"No route to host" - Add column by fetching URLs

I’m getting an error when accessing an API but only when fetching the URL in OpenRefine.

In Firefox and HTTPie, the following URL resolves properly and either supplies data if it has anything associated with the identifier (at the end of the URL) or returns an empty array.

https://v2.sherpa.ac.uk/cgi/retrieve_by_id?item-type=publication&api-key=&format=Json&identifier=2313-5786

In OpenRefine, I get an error:

org.apache.hc.client5.http.HttpHostConnectException: Connect to https://v2.sherpa.ac.uk:443 [2 IPv4 addresses and 2 IPv6 addresses] failed: No route to host (connect failed).

Here are some thing I tried:
First I created the URL in a new column, using the ISSN I already have in my project. Then I ‘Add column by fetching URLs’ from the URL column and supply value as the URL to fetch from. When I click on the link in the URL column I created, Firefox will open to the API result and show me some JSON. When I fetch the URL in OpenRefine, I get the error above.

I tried a different service (OpenAlex) but which uses the same URL structure: An API URL appended with an ISSN. OpenRefine connected to the service and retrieved data without issue.

I tried changing to different user-agents and other headers in the OpenRefine fetch URL modal window before running the command and still get the same error.

I also tried using the exact URL in HTTPie and connected successfully.

Has anyone encountered an issue like this before?

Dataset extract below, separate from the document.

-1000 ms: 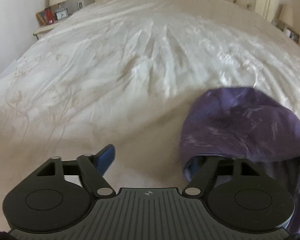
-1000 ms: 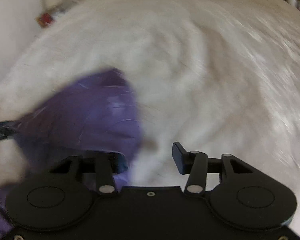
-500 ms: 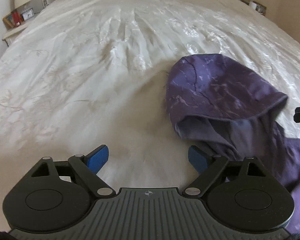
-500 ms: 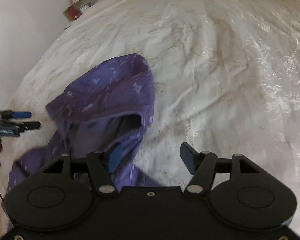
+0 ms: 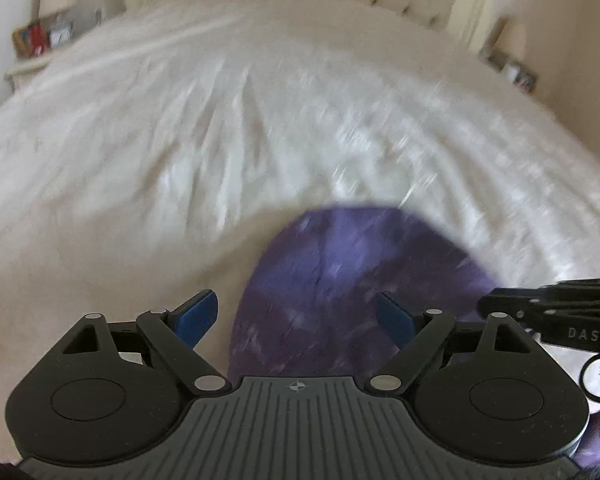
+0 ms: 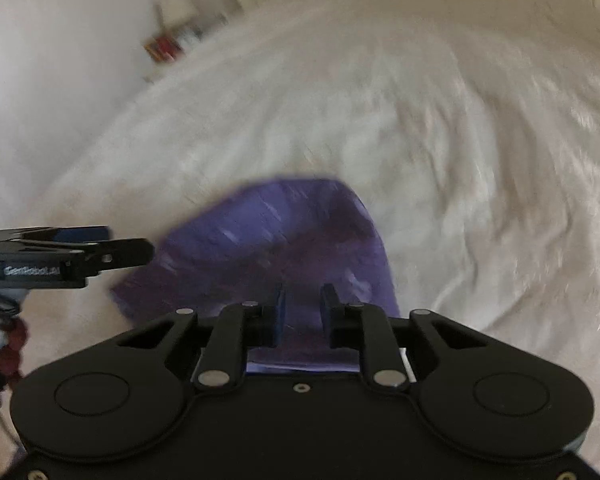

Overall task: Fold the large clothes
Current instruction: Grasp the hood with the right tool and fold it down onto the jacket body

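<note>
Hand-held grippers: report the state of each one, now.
Left hand-held gripper: open, holding nothing; purple garment lies beneath it.
Right hand-held gripper: jaws closing, purple fabric between them; pads not visibly pressing yet.

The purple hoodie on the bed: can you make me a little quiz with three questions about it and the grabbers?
1. True or false: the purple hoodie lies on a white bed cover.
2. Which gripper has its fingers spread wide?
A. left gripper
B. right gripper
3. Fill in: the nearly closed gripper has purple ____ between its fingers.

Key: 1 true. 2 A; the right gripper's jaws are closing. 3 cloth, though blur hides whether the pads press on it.
</note>
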The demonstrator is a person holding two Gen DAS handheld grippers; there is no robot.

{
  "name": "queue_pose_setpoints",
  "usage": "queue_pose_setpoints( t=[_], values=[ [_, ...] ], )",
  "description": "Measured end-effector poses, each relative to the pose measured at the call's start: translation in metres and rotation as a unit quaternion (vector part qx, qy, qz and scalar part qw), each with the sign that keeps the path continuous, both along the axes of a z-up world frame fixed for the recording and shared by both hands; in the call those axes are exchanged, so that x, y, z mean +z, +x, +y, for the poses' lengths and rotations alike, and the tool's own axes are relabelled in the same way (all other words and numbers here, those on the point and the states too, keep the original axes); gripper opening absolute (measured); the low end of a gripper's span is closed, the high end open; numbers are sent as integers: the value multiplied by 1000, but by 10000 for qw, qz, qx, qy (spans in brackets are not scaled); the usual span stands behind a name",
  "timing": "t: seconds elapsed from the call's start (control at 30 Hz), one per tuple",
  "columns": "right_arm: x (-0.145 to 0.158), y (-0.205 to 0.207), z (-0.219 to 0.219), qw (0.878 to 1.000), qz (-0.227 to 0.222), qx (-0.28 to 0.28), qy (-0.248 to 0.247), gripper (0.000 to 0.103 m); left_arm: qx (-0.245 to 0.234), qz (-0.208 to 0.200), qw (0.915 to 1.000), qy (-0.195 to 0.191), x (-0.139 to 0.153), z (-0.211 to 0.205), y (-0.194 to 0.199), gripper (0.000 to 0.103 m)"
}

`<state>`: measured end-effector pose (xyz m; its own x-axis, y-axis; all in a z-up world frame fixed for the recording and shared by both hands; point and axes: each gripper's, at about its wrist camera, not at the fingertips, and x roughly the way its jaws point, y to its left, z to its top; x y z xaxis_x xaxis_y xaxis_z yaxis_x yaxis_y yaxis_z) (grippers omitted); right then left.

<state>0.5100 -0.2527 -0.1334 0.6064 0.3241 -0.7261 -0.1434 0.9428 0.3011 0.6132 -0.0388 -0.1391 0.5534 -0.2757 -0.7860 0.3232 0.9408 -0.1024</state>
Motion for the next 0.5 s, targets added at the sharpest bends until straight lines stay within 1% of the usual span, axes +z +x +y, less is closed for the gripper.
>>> queue_pose_setpoints(
  t=[0.07, 0.1, 0.13, 0.17, 0.2, 0.23, 0.27, 0.3, 0.37, 0.43, 0.47, 0.5],
  values=[
    [-28, 7, -6, 9986, 407, -282, -210, 26, 164, 312, 9990, 287, -29, 6, 4, 87],
    [-42, 9, -12, 9967, 594, -426, -350, 21, 229, 489, 9977, 414, -43, 13, 6, 87],
    [-52, 9, -18, 9957, 661, -525, -385, 16, 264, 684, 9964, 434, -58, 21, 8, 89],
    [-56, 8, -24, 9960, 634, -566, -286, 15, 269, 730, 9965, 296, -67, 28, 8, 89],
    [-57, 7, -29, 9963, 620, -584, -144, 15, 251, 656, 9974, 179, -70, 32, 6, 90],
    [-56, 6, -32, 9963, 631, -582, -93, 19, 210, 636, 9976, 181, -69, 33, 6, 90],
    [-53, 6, -33, 9963, 623, -565, -159, 24, 169, 636, 9976, 223, -67, 32, 6, 90],
    [-50, 5, -34, 9968, 588, -511, -199, 35, 140, 648, 9975, 244, -64, 31, 6, 89],
    [-40, 2, -40, 9977, 472, -465, -105, 35, 130, 632, 9977, 198, -53, 31, 7, 88],
    [-23, -3, -46, 9988, 145, -477, 15, 36, 213, 491, 9986, 51, -37, 35, 3, 87],
    [-14, -5, -49, 9988, -19, -492, 73, 38, 239, 388, 9989, -53, -28, 37, -1, 87],
    [-5, -4, -51, 9985, -164, -494, 162, 50, 254, 312, 9991, -150, -20, 37, -4, 87]
  ],
)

Is it possible it’s a bug in OpenRefine? Could I be hitting a weird filter issue since I’m on a campus network and a managed device? Could it be some fingerprint method with Cloudfare that I’m not aware of? I’m totally stumped.

Hey @asnukal, what version of OpenRefine are you running? Based on Get Redirected URL, it sounds like fetching the URL contents from Python might be an alternative. If that doesn't help, would you be able to share any more logs, either from your terminal output or the browser console?

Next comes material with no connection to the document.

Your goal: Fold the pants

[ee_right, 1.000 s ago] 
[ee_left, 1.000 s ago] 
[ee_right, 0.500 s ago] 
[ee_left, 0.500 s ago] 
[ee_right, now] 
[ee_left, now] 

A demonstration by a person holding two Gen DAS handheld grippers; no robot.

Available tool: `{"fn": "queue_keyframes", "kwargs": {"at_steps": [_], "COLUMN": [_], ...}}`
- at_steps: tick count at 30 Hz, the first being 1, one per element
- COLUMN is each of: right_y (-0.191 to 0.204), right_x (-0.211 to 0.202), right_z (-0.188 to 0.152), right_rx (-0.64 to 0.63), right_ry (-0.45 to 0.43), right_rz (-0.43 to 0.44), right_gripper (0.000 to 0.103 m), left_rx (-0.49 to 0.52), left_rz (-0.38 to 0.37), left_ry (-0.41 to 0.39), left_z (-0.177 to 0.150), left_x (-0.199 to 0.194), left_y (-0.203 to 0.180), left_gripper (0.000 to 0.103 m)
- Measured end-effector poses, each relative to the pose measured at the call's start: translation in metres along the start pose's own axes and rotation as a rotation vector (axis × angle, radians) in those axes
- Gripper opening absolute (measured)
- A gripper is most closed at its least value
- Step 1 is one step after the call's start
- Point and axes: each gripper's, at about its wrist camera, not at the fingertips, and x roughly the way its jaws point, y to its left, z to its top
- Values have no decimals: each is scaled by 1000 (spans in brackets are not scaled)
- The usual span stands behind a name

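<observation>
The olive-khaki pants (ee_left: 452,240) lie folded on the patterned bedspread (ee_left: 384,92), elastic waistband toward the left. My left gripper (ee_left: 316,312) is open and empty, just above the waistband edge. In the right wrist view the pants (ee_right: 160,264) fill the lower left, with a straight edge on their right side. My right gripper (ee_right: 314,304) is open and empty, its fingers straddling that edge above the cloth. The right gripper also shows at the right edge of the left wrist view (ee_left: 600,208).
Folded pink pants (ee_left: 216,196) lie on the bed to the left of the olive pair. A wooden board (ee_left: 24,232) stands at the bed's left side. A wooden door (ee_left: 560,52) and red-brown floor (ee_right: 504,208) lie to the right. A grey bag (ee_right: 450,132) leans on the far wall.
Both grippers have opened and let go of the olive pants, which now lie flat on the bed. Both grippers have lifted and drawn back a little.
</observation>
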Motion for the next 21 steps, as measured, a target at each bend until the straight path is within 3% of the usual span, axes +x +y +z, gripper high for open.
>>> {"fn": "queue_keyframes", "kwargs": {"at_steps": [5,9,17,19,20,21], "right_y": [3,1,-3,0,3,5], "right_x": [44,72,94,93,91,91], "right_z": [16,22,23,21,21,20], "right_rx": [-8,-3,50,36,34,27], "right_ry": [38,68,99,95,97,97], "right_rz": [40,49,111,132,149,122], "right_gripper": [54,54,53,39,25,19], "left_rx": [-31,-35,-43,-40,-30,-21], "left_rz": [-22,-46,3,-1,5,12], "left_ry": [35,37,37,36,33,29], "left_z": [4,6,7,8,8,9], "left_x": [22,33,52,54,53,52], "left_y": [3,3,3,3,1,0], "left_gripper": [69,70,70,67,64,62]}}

Is it possible it’s a bug in OpenRefine? Could I be hitting a weird filter issue since I’m on a campus network and a managed device?

My intuition would be something along the lines of your second guess, perhaps a proxy that your browser is configured to use, but OpenRefine isn't.

Another possibility is that you have the OpenRefine server running on a different computer than your browser and that machine has something different about its networking setup. The HTTP requests are going to be sent from the OpenRefine server, not your local web client.

Since this is a "managed" device, perhaps whoever is doing the "managing" can help, since they likely know how the network was configured, etc.

Tom